Socio-demographic variables in Model 1 operate as expected (and change little across models): the odds of a first birth are largest for women aged 30 to 34, and Hispanic graduates are 1.3 times more likely to have a first birth at any given age than non-Hispanic Whites (with the odds for Blacks being statistically insignificantly different from those for Whites). Adding characteristics of the fields of study in Model 2, we find that motherhood employment penalties are not significantly associated with the odds of having a first birth: that is, our measure of work-family inflexibility does not, contrary to our expectation, appear to constrain family formation. Model 2 shows a statistically significant association between the percentage of men in a given field of study and the odds of a first birth. The association, however, is not linear: the results for the percentage of men suggest that the concentration of men in a field of study is negatively associated with the probability of having a first birth, but that the strength of the association declines at higher concentrations. As expected, we also find a positive association between traditional family attitudes and first-birth probabilities.
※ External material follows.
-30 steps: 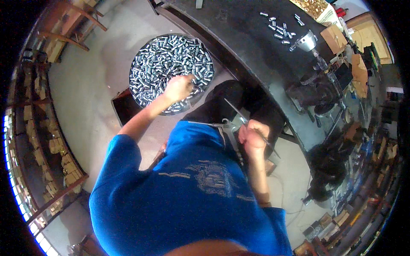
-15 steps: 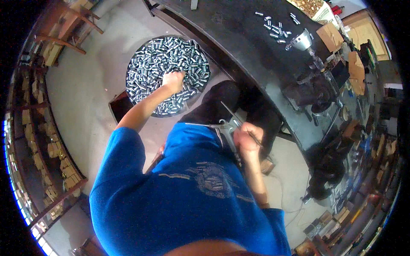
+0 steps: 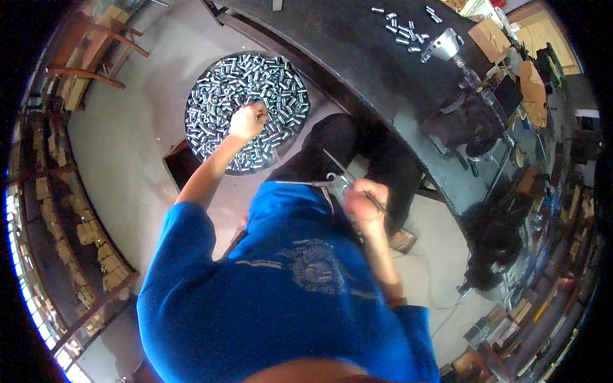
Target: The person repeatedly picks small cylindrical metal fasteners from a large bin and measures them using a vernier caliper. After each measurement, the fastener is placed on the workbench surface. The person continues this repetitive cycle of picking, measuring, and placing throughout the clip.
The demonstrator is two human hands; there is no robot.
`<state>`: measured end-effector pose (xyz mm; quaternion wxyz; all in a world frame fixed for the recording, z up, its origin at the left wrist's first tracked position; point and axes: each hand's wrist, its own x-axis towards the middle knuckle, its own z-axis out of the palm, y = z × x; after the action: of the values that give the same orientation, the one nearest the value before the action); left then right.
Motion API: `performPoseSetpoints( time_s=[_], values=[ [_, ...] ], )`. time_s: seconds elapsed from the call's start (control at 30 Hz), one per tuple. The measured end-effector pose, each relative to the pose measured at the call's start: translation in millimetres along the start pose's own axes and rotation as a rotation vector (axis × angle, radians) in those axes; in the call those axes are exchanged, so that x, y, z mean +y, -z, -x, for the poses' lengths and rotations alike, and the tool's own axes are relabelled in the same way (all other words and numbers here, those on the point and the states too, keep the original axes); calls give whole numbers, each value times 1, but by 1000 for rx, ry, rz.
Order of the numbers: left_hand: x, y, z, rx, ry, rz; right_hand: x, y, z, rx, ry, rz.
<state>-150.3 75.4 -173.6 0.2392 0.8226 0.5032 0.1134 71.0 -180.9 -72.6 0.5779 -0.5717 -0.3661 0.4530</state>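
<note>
My left hand is over a round container heaped with short, shiny metal cylinders. Its fingers are curled in a closed grip, and what they hold, if anything, cannot be made out. Above my lap, my right hand is closed around a thin, pointed metal rod, which sticks out on both sides of the fist. Just left of that fist is a hook-ended metal piece; whether the hand also grips it is unclear. A slim, straight rod extends leftward from there across my waist.
A dark workbench runs along the right, with several loose metal cylinders and a machine with a silver chuck-like head. A wooden stool is at upper left. Shelves with boxes line the left side.
My left hand has lifted slightly and shifted left over the cylinders, its fingers now turned more into view. My right hand keeps its hold on the rod. The whole view has shifted a little.
</note>
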Motion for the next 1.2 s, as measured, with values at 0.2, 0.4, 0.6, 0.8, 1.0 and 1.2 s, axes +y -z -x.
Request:
performPoseSetpoints(
  time_s=[0.2, 0.4, 0.6, 0.8, 1.0, 1.2],
  values=[
    [3, 0, 6, 2, -20, 19, 9, -6, -4, -31, -33, -103],
    [9, -18, -10, -179, -67, -379, 9, -2, -1, -22, -22, -13],
    [0, -19, -21, -371, -37, -397, 2, -5, -1, -12, -28, 24],
    [7, -6, -28, -523, -72, -372, 8, -3, -4, -31, -62, 1],
    [11, -10, -30, -582, -82, -470, -1, -1, -1, -24, -51, 76],
    [5, -14, -29, -502, -107, -491, -2, -3, 1, -2, -40, 117]
  ],
)
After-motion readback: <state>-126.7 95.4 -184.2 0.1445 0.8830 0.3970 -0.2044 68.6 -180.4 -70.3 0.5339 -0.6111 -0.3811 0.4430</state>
A one-standard-deviation increase in traditional attitudes is associated with a 6 per cent increase in the odds of a first birth.

Finally, Model 3 adds the indicator for marriage timing for each field of study, to examine the extent to which field characteristics are associated with fertility through the intervening life event of marriage. Not surprisingly, the proportion married by age 26 is positively associated with the odds of having a first birth. After accounting for the timing of marriage, the coefficient on the percentage of men in the field of study becomes statistically insignificant, and the coefficient for traditional family attitudes becomes smaller (although remaining statistically significant). These findings suggest that these mechanisms may indeed operate at least partly through differences in marriage timing; in particular, it appears that marriage is important in accounting for the association between the percentage of men in a field and fertility.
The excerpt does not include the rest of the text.